Так Люба обрела свой угол у чужого человека. И оставаясь наедине с собой, часто не уставала поражаться, как же это так получается? Ни разу не родная, суровая и немногословная вахтёрша тётя Марина оказалась добрейшим и участливым человеком. А родная по крови мама – чужой, равнодушной.
– Ты, дочка, не суди её, – сказала Марина, когда Любка однажды решила поделиться с ней своими мыслями. – Бог всё рассудит. Это только по человеческим меркам она кругом неправа, поменяв родную дочь на сытую жизнь с мужиком рядом. Только что-то мне мнится, что не такая уж и сытая жизнь у твоей матери, а? По всем делам и речам – козёл редкостный этот Петя. Но мать твоя других в жизни, видимо, и не встречала. А они, Люба, есть. Есть мужчины, которые и пожалеют, и приголубят, и в положение войдут. А с другой стороны, он ведь специально, наверное, такую, как твоя мама, искал? Чтобы и не пикнула. Эх, дуры мы бабы бываем временами.
Марина подробно объяснила Любке, где что у неё в кухне и в кладовке лежит. И та теперь с удовольствие то намывала и начищала Маринину квартиру, то готовила обеды да ужины. Да так, что женщина не могла на неё нарадоваться.
Люба устроилась на подработку в магазин знакомой Марины недалеко от дома, а потом её старшая подруга даже предложила оставаться жить и дальше, когда пришла пора первого семестра второго курса.

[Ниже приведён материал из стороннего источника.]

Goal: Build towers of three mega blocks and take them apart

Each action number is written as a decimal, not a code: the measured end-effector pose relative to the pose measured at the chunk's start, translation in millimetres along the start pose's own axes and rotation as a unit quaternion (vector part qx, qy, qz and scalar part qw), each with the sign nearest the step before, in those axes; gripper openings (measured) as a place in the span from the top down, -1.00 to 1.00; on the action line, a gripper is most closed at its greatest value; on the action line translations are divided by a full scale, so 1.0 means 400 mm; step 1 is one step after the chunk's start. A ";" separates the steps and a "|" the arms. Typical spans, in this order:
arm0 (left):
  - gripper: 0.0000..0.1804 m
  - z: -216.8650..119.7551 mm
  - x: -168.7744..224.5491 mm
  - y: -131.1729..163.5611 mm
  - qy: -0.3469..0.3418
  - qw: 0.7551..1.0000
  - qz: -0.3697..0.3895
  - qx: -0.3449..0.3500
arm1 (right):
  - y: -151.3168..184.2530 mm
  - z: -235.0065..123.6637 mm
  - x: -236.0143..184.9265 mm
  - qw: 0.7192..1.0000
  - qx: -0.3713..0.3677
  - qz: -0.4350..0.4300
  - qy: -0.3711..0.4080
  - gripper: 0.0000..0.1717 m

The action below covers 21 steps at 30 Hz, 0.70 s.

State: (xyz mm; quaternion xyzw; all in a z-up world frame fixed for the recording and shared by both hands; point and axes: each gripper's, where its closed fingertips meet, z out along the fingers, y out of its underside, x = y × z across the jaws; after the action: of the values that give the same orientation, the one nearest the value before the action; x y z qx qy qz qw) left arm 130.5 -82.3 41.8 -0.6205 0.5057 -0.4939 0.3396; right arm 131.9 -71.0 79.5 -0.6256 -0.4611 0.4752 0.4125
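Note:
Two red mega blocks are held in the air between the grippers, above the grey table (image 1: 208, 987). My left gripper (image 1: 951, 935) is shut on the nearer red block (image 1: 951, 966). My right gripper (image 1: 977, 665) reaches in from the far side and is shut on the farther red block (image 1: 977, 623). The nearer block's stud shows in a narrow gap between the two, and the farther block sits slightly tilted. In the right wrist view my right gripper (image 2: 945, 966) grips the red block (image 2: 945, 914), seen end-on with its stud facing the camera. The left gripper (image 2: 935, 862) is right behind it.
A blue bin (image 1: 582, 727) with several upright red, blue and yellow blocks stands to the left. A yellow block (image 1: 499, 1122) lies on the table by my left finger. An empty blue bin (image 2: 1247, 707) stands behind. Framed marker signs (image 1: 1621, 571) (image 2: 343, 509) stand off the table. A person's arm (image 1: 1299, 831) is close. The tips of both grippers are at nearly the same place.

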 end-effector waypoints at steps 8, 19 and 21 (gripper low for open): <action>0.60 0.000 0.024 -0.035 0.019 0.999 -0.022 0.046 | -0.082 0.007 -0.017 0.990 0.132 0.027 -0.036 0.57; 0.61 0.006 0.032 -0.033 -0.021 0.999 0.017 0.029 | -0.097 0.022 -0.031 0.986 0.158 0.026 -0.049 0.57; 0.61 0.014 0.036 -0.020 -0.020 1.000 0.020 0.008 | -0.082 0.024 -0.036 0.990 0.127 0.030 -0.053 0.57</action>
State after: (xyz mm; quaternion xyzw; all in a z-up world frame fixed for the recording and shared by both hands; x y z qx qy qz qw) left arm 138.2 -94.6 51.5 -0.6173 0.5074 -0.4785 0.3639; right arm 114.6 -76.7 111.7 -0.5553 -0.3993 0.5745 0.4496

Люба, однако, посчитала неудобным навязывать своё общество пожилой женщине. Та и так не брала с неё денег за проживание, а заработанные в магазине деньги, заставила потратить на себя. Вдобавок к тем деньгам, что прислала всё-таки перед началом учебного года Любке мать. Хватило как раз на тёплую куртку к зиме, юбку и блузку, и какие-никакие сапоги. Не зимние, не тёплые, конечно, но пробежаться даже по морозу метров сто-двести до ближайшего ларька или магазина хватит. А гулять ей куда-то особо и нечего. Не до гулянья. Образование получить и профессию – вот что сейчас было самым важным.